Baltimore County police officers working at the new, $6.8 million Woodlawn police station aren't sure why a huge stone wall cuts through the building, or why a black steel gate is suspended in that wall.
Dramatic architectural flourishes? The police say they don't much care.
That's because, compared with the 3,000-square-foot, 36-year-old station being replaced in the western county, the new 26,000-square-foot place is a police officer's dream come true.
Desk officer Curtis G. Morsberger this week presided over the lobby of the new station, complete with a skylight and black slate tiles, at Woodlawn Drive and Windsor Mill Road.
Ensconced behind bulletproof glass, with an electronic panel beside him that can control every door in the building, ceiling-mounted security cameras and a color television set to boot, Morsberger joked that the new lobby is probably as big as the old station house.
Back at the old station house farther northwest on Windsor Mill Road, Officer Gerald W. D'Angelo staffed an open, wildly cluttered desk backed by a couple of battered file cabinets that looked as if they were used for props on the old "Barney Miller" television show.

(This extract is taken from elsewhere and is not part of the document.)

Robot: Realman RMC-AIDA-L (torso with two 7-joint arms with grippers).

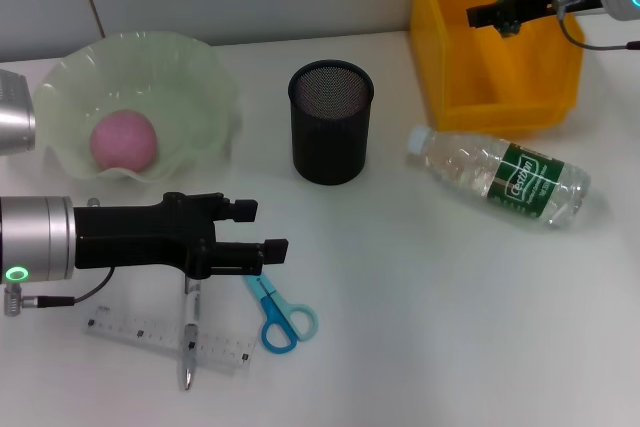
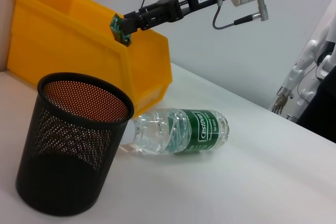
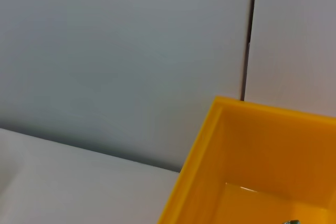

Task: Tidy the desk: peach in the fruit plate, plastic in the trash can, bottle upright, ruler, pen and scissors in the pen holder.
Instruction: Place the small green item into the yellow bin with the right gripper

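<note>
I count one clear plastic bottle lying sideways; left gripper spread wide, right gripper's grip I cannot tell.

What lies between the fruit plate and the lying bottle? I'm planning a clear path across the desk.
In the head view, the black mesh pen holder stands between the fruit plate and the bottle.

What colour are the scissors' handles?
Blue. The scissors lie on the desk beside the pen; the head view shows them best.
</note>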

This changing of the guardhouse has a familiar ring to county police spokesman E. Jay Miller, who as a News-American reporter in 1955 wrote that the then-new Woodlawn station was "ultra-modern, with a gleamingly attractive glass front." The station housed 21 officers then, compared with 106 patrol officers, and traffic and community relations people now.
The new station officially is to come into use April 18, when the old station is turned into headquarters for the Western Traffic division. However, some officers, including the Citizens Oriented Police Enforcement, have been working from the new station for weeks.
Baltimore County commissioned the building's construction by a private contractor, Atlantic Builders Group, and will pay $1.35 million a year to lease it for five years. Then the building will revert to county ownership. By "privatizing" the project, the county avoided having to pay the full $5.6 million cost up front. However, leasing will cost an extra $1.2 million in interest.
The Towson precinct station, built in 1927, remains the county's oldest and most outmoded. However, that situation should change in about a year, after police headquarters finishes its move to the new county public safety building in the 700 block of E. Joppa Road and the current headquarters on Kenilworth Drive is renovated as the Towson precinct.
The changes can't come too soon for the officers who work at these facilities.
At Woodlawn, prisoners routinely were chained to wall rings or even filing cabinets on busy weekends when the four cells filled up. Recovered stolen bicycles got stacked outside the back door.
The new station has a closed garage for unloading prisoners; separate holding cells for new arrivals as well as for juveniles, women and men; showers; line-up and interrogation rooms; and one cell monitored by overhead cameras for prisoners who threaten to commit suicide.
A separate property room has steel hooks installed high on the walls to hold stolen bicycles recovered by the patrol officers.
The crime prevention staff, now housed in a truck in back of the squat, rundown old station, will have their own carpeted offices in the new facility.
The new Woodlawn station also has a large, nicely appointed conference room, where precinct Capt. Ronald B. Schwartz's staff can conduct community meetings and briefings; a large room that can serve as a western county emergency control center; a suite of offices for police Maj. Lawrence T. Schissler and his staff; a small cafeteria; a weight training room; a chaplain's office; and even a small library where officers can go for quiet reflection.
By comparison, Schwartz's assistant, Lt. John T. Gaither Jr., worked from a desk in a converted closet in the old station.
The Woodlawn facility is designed basically to match the White Marsh precinct, opened in 1987, with an outer public area and a secured inner core, said Capt. John Krach of the department's planning and facilities section.
Neither Schwartz, Gaither, Morsberger nor Krach could explain why the stone wall and the manually operated, medieval-looking steel gate were designed into the building. Seemingly few instances would require the officers to lower the ponderous barred barrier.
Glenn Birx, a partner in the Baltimore architectural firm of Ayers Saint Gross, which designed the station, said the stone wall was "symbolic of a controlled environment that a police station is."
The parking lot had to be encircled by a fence anyway under the specifications, Birx said, so he designed the parking lot gate into the wall since there was no room for a swinging gate.